Private banks are aware of the wealth transfer challenge. “The proportion of wealth management relationships where the children are engaged has shifted from well below 50% to well above,” Horton says.
The global spread of family offices and their collaboration with private banks could be a big help. The family office revolution first took hold in the us, but has spread globally in recent decades. “When I first came to Asia in the 1990s and 2000s, family offices were the exception,” UBS’ Cavalli says. “Now they are more the rule.”
Family offices can create an institutional framework for intergenerational wealth management: boards, investment councils and other decision-making bodies with a mix of family members and outside professionals. Such structures can reduce the competitive, winner-takes-all aspect of inheritance, whereby one sibling or cousin assumes control of the family assets and the rest are cashed out, according to Verbenyi.
“These days, there can be many heirs,” she says. “You may not be engaged in the business but may want to sit on the family council. Everyone can try to find what they are good at.”
Big, global private banks may find a competitive advantage as rich families become progressively more dispersed and diversified, both geographically and philosophically. At least, that’s what the biggest of them all, UBS, is hoping. “Wealth transfer is a tremendous opportunity for a bank like ours,” Cavalli says. “Our global expertise is there to support and guide our clients.”

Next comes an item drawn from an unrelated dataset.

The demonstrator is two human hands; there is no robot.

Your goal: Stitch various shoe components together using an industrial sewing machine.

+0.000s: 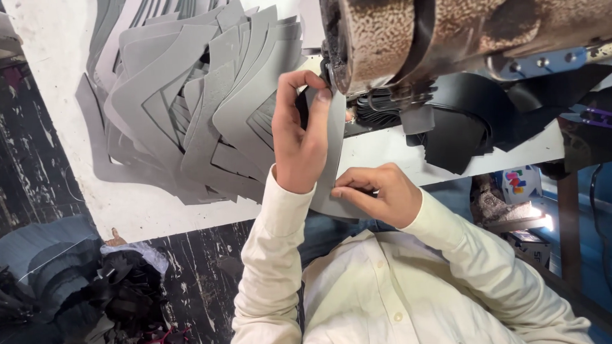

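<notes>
My left hand (299, 135) is raised to the underside of a worn, rust-speckled sewing machine (450, 24), fingers pinching the top end of a curved grey cut piece (337, 147) at the needle area. My right hand (380, 193) pinches the lower end of the same piece near the table edge. The piece runs between the two hands. The needle itself is hidden behind my left fingers. Both arms wear cream shirt sleeves.
A large fanned pile of grey cut pieces (195, 101) lies on the white table (151, 211) to the left. Black cut pieces (467, 129) lie under the machine on the right. Dark scraps and fabric (120, 294) sit on the floor at lower left.
</notes>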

Horton agrees that the established banking names have a potential edge in holding onto the next generation. They can segment services as fortunes divide – that one theoretical $50 million account morphing into four $12 million accounts. “the private banks are well positioned because they can provide a range of services without giving up profitability,” he says.
The bigger houses, particularly those with a retail banking or brokerage affiliate, also have a wider pipeline of younger relationship managers, who might relate better to next-gen clients. “it’s tough to bring entry-level talent into a private bank or family office,” Horton says. “the retail branch is an excellent training ground.”
Stereotypes in the TV series “Succession” and other popular entertainment frame high-net-worth families as fractious, conniving and destructive of what their forbears have built. The best news on the Great Wealth Transfer is that not all clans are like that.
“Families do face an identity crisis after a liquidity event,” Verbenyi says. “But they still have a great opportunity, if they make it work: wealth, networks, intelligence. I’ve seen hundreds of cases where they want to make it work.”